The collector identifies the associated column in an upstream view or table:

  • Where the data is sourced from

  • That sort the rows via ORDER BY

  • That filter the rows via WHERE/HAVING

  • That aggregate the rows via GROUP BY

Note: For Views, the collector first tries to parse the view SQL to harvest lineage metadata. If the SQL parser of the collector cannot parse the view SQL, the collector will catalog some lineage relationships using the dm_sql_referencing_entities system function, when available. For each row in the referenced entities, if is_selected or is_select_all is true, the collector will catalog a relationship between the referencing entity and the database column. This function is not supported by Azure Synapse.

Stored Procedure

The collector identifies:

  • The associated column in an upstream view or table:

    • Where the data is sourced from

    • That sort the rows via ORDER BY

    • That filter the rows via WHERE/HAVING

    • That aggregate the rows via GROUP BY

  • The downstream table that has its tables updated.

Note: The following stored procedures are not supported:

  • Stored procedures with multitable inserts. However, multiple separate insert statements that insert into one table are supported.

  • Stored procedure with multiple SELECT and INSERT statements not separated by a semicolon delimiter

Note: For Stored Procedures, the collector attempts to parse INSERT, UPDATE, and SELECT statements within the procedure definition. Additionally, the collector catalogs some lineage relationships using the dm_sql_referencing_entities system function, when available. This function is used to retrieve columns and tables which are referenced by views or stored procedures. For each row in the referenced entities, if is_selected or is_select_all is true, the collector will catalog a relationship between the referencing entity and the database column. For each row in the referenced entities, if is_updated or is_insert_all is true, the collector will catalog a relationship between the database table which the referenced column is part of and the referencing entity. This function is not supported by Azure Synapse.



Dependencies

The SQL Server collector catalogs dependencies between tables, views, and stored procedures using  sys.sql_expression_dependencies.

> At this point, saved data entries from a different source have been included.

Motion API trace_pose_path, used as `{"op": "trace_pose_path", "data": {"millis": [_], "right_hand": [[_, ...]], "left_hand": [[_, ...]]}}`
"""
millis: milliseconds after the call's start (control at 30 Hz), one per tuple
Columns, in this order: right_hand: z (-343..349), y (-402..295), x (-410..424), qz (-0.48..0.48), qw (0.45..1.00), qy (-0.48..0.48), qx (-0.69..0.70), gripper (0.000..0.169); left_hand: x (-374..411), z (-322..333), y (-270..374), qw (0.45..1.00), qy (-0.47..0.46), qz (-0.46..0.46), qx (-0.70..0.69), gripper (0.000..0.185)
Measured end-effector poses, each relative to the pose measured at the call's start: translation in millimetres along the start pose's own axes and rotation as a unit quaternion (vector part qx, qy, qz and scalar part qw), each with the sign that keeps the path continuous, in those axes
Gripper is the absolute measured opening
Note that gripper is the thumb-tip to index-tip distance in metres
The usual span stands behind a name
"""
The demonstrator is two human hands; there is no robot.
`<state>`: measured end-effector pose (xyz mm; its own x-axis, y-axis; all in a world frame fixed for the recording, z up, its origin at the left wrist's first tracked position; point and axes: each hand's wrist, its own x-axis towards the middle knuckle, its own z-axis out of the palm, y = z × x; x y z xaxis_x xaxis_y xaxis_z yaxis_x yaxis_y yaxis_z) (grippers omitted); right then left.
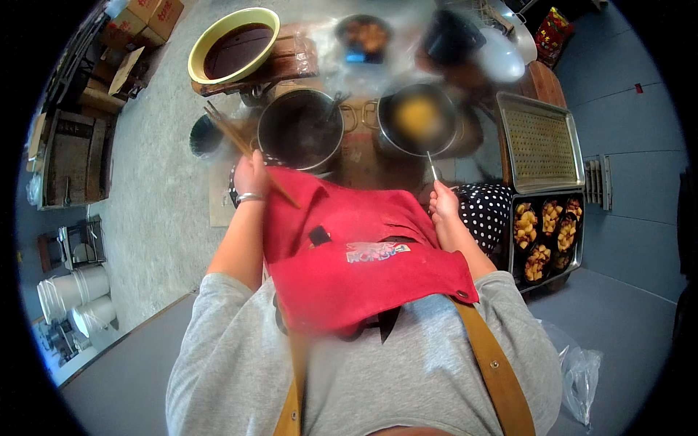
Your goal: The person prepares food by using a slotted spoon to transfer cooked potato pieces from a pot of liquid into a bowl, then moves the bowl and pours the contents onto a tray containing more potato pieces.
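Observation:
Long wooden chopsticks are held in my left hand, their tips up and left beside a metal pot with dark contents. A thin metal handle is gripped in my right hand; its far end reaches the near rim of a second pot. Inside that pot lies a blurred yellow-orange mass; whether the handle's tool touches it, I cannot tell. A red apron spreads between my forearms.
A yellow-rimmed basin of dark liquid stands on a wooden stool. At right, a perforated metal tray adjoins a tray of food portions in dark cups. A blurred dark bowl of brown pieces stands beyond the pots.

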<state>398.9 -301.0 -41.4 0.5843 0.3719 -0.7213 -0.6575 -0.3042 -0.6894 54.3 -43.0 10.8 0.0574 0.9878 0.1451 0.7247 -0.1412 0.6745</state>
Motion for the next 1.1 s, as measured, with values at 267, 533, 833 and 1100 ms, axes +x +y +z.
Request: {"op": "trace_pose_path", "data": {"millis": [267,533,833,1100], "right_hand": [[-3,-23,-13,-0.083,0.994,-0.050,0.051,0.018],[-5,-11,-6,-0.020,1.000,-0.004,-0.008,0.019],[4,-17,-18,-0.066,0.995,-0.049,0.056,0.014],[-5,-9,-7,-0.001,1.000,0.005,-0.031,0.016]], "left_hand": [[-1,-3,-3,0.999,-0.022,-0.026,-0.002,0.042],[0,-1,-5,1.000,-0.006,-0.012,-0.011,0.040],[0,-4,-1,1.000,-0.003,-0.010,-0.020,0.041],[2,-3,-4,0.999,-0.014,-0.038,-0.009,0.043]]}}
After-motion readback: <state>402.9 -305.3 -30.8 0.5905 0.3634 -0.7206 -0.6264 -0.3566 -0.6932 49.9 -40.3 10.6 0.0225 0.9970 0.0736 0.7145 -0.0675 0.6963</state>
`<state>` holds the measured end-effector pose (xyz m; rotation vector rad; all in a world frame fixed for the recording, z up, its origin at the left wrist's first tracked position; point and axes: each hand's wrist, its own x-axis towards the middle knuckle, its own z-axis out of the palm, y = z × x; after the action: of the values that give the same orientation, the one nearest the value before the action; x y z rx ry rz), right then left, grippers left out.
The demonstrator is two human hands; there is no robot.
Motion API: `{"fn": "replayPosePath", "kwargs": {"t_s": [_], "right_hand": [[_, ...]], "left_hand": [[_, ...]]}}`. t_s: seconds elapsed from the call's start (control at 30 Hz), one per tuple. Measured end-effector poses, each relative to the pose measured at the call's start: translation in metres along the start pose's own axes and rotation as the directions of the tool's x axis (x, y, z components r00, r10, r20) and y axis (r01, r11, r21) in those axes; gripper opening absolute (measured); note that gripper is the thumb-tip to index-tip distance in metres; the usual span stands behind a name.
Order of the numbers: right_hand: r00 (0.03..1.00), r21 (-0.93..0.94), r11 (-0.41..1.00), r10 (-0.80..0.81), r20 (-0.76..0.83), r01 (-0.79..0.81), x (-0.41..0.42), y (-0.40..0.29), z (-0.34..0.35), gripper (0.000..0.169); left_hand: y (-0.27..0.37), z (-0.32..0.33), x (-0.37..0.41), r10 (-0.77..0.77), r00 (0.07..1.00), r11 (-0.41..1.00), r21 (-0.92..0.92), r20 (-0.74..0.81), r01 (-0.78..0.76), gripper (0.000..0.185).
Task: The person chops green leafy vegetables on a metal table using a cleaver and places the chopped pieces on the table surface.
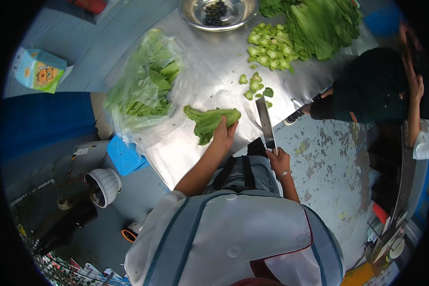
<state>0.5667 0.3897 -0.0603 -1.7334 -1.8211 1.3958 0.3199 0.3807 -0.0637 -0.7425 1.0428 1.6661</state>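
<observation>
My left hand [226,135] holds a head of leafy green lettuce [209,121] low over the metal table [207,89], its stem end toward the right. In my right hand [280,162] is the handle of a cleaver-like kitchen knife [265,119], its broad blade pointing away from me at the table's right edge. Several cut stem ends [255,84] lie just beyond the blade tip. Farther back sits a pile of pale green stem ends [271,46], beside a large heap of green leaves [321,28]. A clear plastic bag [146,82] full of leafy greens rests on the left.
A steel bowl [220,25] with dark pieces inside stands at the far side. A blue plastic stool [126,155] is under the table's left edge. Another person [371,85] in dark clothing is at the right. A white ribbed pot [105,187] stands lower left.
</observation>
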Motion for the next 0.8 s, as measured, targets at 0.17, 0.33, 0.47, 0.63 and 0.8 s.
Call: {"fn": "replayPosePath", "kwargs": {"t_s": [0.17,0.33,0.47,0.63,0.8], "right_hand": [[0.999,-0.141,0.989,-0.037,-0.012,0.035,0.019,-0.033,0.0,0.035],[0.997,-0.215,0.974,-0.069,0.03,0.073,0.038,-0.061,-0.007,0.041],[0.992,-0.244,0.966,-0.063,0.112,0.089,0.062,-0.074,-0.01,0.045],[0.957,-0.347,0.925,-0.052,0.286,0.154,0.093,-0.076,-0.011,0.049],[0.943,-0.39,0.909,-0.007,0.334,0.145,0.122,-0.052,0.014,0.048]], "left_hand": [[0.028,0.018,0.048,-0.146,0.953,0.277,0.936,0.264,-0.217,0.048],[0.058,0.039,0.079,-0.037,0.382,-0.793,0.205,0.923,-0.574,0.06],[0.042,0.027,0.083,-0.193,0.695,-0.793,0.307,0.693,-0.527,0.062],[0.041,0.023,0.087,-0.213,0.678,-0.843,0.218,0.703,-0.491,0.058],[0.035,0.014,0.09,-0.204,0.629,-0.873,0.151,0.75,-0.463,0.059]]}}
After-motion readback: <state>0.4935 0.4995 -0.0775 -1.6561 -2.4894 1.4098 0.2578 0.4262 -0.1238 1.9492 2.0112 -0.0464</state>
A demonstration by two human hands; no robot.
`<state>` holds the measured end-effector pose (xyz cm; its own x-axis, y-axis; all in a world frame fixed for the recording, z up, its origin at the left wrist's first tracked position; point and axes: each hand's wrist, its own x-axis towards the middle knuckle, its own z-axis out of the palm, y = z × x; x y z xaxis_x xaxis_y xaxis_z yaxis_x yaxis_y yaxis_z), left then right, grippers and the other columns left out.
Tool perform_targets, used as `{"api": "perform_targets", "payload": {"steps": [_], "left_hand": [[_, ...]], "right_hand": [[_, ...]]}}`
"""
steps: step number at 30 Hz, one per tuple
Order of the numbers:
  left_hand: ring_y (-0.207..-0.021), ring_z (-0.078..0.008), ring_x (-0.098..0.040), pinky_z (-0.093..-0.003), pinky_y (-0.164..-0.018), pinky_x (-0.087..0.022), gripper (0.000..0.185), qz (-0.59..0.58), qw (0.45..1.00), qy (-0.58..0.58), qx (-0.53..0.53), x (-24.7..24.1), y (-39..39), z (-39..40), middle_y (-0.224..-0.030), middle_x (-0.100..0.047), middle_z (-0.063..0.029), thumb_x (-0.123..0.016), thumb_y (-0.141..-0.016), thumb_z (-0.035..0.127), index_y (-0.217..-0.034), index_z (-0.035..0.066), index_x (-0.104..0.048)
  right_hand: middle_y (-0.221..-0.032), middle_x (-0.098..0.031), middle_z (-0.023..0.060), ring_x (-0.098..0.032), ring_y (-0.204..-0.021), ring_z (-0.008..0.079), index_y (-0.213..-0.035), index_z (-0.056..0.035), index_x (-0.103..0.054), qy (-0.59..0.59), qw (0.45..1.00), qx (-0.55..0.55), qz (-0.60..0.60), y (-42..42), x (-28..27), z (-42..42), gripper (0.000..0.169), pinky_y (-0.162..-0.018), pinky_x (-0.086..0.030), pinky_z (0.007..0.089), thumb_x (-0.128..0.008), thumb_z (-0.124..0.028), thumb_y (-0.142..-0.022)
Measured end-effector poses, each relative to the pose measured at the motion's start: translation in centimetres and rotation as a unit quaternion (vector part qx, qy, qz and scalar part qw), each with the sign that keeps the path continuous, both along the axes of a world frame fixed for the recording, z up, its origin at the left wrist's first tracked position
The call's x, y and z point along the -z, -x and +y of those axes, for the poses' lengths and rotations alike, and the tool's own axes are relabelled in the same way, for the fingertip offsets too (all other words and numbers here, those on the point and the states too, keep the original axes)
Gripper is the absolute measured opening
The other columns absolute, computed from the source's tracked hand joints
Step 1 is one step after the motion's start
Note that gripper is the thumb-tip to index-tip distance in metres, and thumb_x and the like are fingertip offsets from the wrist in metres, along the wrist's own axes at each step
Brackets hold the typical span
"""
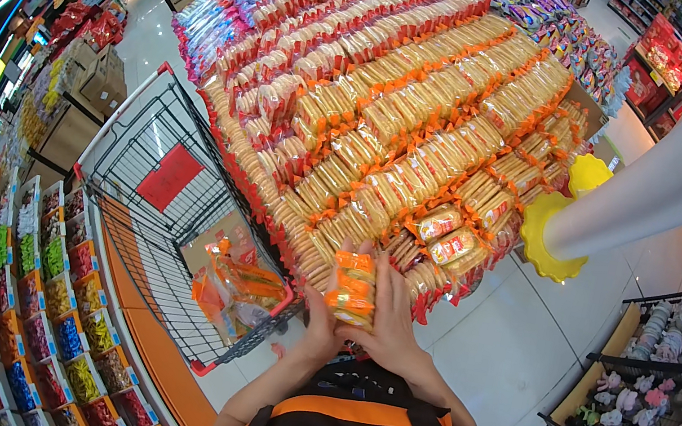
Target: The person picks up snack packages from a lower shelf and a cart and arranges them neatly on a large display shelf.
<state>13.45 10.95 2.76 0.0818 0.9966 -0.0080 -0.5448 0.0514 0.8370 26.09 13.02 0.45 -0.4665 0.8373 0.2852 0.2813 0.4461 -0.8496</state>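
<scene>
Between my two hands is a small stack of orange-wrapped crackers (354, 289), held low at the near corner of a large snack display. My left hand (321, 326) grips its left side, with the thumb along the edge. My right hand (393, 314) closes on it from the right, fingers pointing away from me. Just beyond, rows of crackers in clear and orange wrappers (419, 179) stand packed on edge. Two wrapped packs (453, 245) lie flat beside a gap in the rows, to the right of my hands. Darker brown wrapped biscuits (401, 250) show in that gap.
A wire shopping cart (131, 238) stands left of the display, with orange plastic packaging (238, 291) inside. Candy bins (59, 300) line the lower left. A white column with a roll of plastic bags (642, 191) rises on the right. A rack of small plush items (635, 408) stands lower right.
</scene>
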Motion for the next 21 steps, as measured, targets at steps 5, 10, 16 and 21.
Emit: {"api": "perform_targets", "payload": {"steps": [5,10,16,21], "left_hand": [[-0.145,-0.0233,-0.020,-0.0395,-0.118,-0.015,0.099,-0.064,0.998,0.019,0.000,0.3,-0.4,0.3,-0.159,-0.019,-0.0078,-0.021,-0.085,0.080,-0.154,0.010,-0.007],[-0.145,-0.0234,-0.022,-0.0393,-0.118,-0.016,0.101,-0.064,0.997,0.038,0.015,0.9,-0.6,1.2,-0.158,-0.021,-0.0073,-0.021,-0.084,0.082,-0.154,0.010,-0.010],[-0.145,-0.0260,-0.022,-0.0434,-0.117,-0.020,0.104,-0.077,0.992,0.059,0.082,1.9,0.2,1.4,-0.159,-0.019,-0.0102,-0.023,-0.082,0.083,-0.154,0.011,-0.005],[-0.144,-0.0318,-0.025,-0.0494,-0.114,-0.025,0.089,-0.062,0.996,0.034,0.060,-0.4,0.2,0.8,-0.158,-0.020,-0.0163,-0.025,-0.089,0.075,-0.155,0.018,-0.005]], "right_hand": [[-0.148,-0.020,0.0288,-0.028,-0.134,0.0475,-0.151,0.0029,0.003,-0.103,0.988,0.066,-0.097,0.3,-1.1,0.3,0.124,-0.108,-0.028,0.0514,-0.083,-0.035,-0.069],[-0.143,-0.026,0.0275,-0.035,-0.127,0.0470,-0.151,0.0032,-0.001,-0.059,0.992,0.059,-0.092,-0.2,-0.1,0.7,0.122,-0.106,-0.032,0.0509,-0.083,-0.034,-0.068],[-0.127,-0.044,0.0262,-0.045,-0.116,0.0415,-0.147,0.0070,-0.020,-0.137,0.971,0.153,-0.126,-1.7,-1.7,6.1,0.106,-0.097,-0.040,0.0476,-0.080,-0.039,-0.073],[-0.118,-0.051,0.0251,-0.049,-0.110,0.0385,-0.134,0.0082,-0.037,-0.175,0.902,0.345,-0.191,-7.7,-3.1,19.6,0.089,-0.092,-0.044,0.0446,-0.080,-0.039,-0.072]]}}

Dependencies are created when one entity appears by name in a persisted SQL expression of another entity. For each row in this view, if the referenced or referencing entity is a view, table, or stored procedure, the collector catalogs a dependency relationship between the two objects. See the Microsoft documentation for more information about the system dependencies view.

Authentication supported

  • The collector supports the following authentication methods to Azure Synapse Analytics and Microsoft SQL Server - username/password authentication, NTLM authentication, and Microsoft Entra authentication methods such Active directory service principal and Active directory password authentication.